В один такой вечер после раздумья спать легли. Один из бывших разбойников, Алексей, был, по их понятиям, почти святой человек: не только в «убойствах» не участвовал, но и вообще был как «сторонний» ни разбойник, ни бродяга, ни холоп, ни господин, а так, невесть откуда взявшийся. Любил по обычаю низкие потолки, землю, мед-пиво, берег реки, тишину и бытие, а больше в глубине души ничего не любил. Раньше имел он к удовольствию дом, бабу-женку и бытие это в маленьком глухом городке, но по злосчастной судьбе его занесло.
Алексей спал обычно не в избушке, а в траве, что рядом, у скамьи, благо лето было жаркое. И вдруг раз — среди сна — шорох какой-то злоеверный слышит. Такой шорох, как будто не от человека и не от зверя.
Открыл глаза и не покаявшись взглянул: все на месте, лес синел, избушки темнели вокруг. Но по лужайке, словно из лесу, но вроде ниоткуда, шла белая, не благая, светящаяся фигура будто бы человека. Личико оной фигуры Алексей не разглядел, но ужасть от всего вида была большая.
«На меня идеть аль нет, — успел подумать Алексей, обмерев. — Токмо бы не на мя…»
Свет от фигуры сжигал его, хотя свет был холодный, как будто он исходил от мертвого тела, если бы мертвые могли вдруг светиться. А ужасть Лексею в ноги ушла: одеревенел он без плача.

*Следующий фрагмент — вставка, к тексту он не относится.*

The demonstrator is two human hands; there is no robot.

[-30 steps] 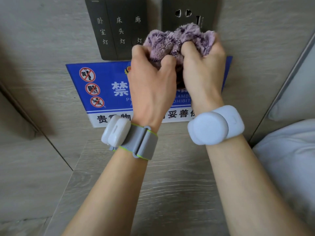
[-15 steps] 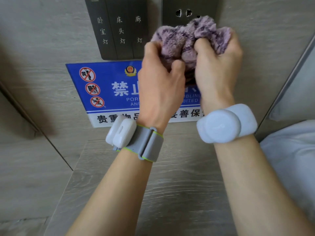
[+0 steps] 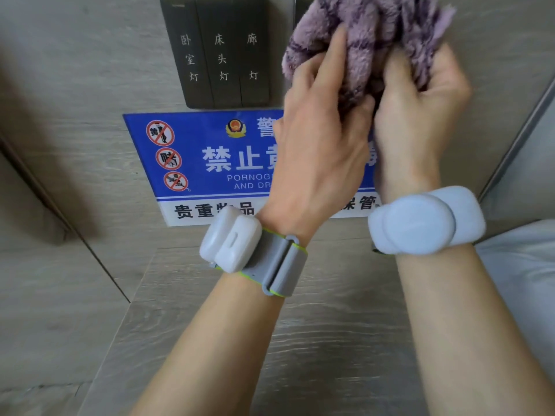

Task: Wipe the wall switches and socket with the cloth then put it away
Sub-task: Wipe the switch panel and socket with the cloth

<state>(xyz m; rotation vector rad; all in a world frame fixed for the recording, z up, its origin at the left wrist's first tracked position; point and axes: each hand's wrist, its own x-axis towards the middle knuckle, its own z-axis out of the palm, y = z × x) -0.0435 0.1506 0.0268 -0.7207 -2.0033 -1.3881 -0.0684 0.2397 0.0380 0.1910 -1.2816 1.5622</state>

Фигуру будто бы человека словно вел за руку некто тяжелый, но невидимый. Ступая поэтому как ведмедь, она или оно шло, не сворачивая, к избе, мимо Алексея, не взглянув. И припало вдруг к окну, так что Лексею фигура была видна токмо со спины. Лексей на этой спине и застыл. Была она неподвижная, нечеловечья, и зад очень не походил на зад, словно это уже было другое место. И очень крепкая, не мирская спина это была. Дух от нее шел не наш. А лицом «оно», видимо, в глубь избы смотрело, хошь и темень кругом была беспримерная.
«Доколе терпеть…» — подумал Лексей.
И тут нашло на него изнеможение полное от присутствия ихнего. Напоследок узрел он только: «оно» стало вертеть спиной…
Очнулся он утром, точно его били кнутом. И вместе с тем как будто кто-то его выпил.
«Чаю, живы мои,» — подумал.
Разбойнички едва были живы, хотя гораздо не в себе. Бледные, под глазами круги и без топоров. Лексей рассказал. Старшой не поверил.
— Болящий ты, Лексей, болящий — ответил он.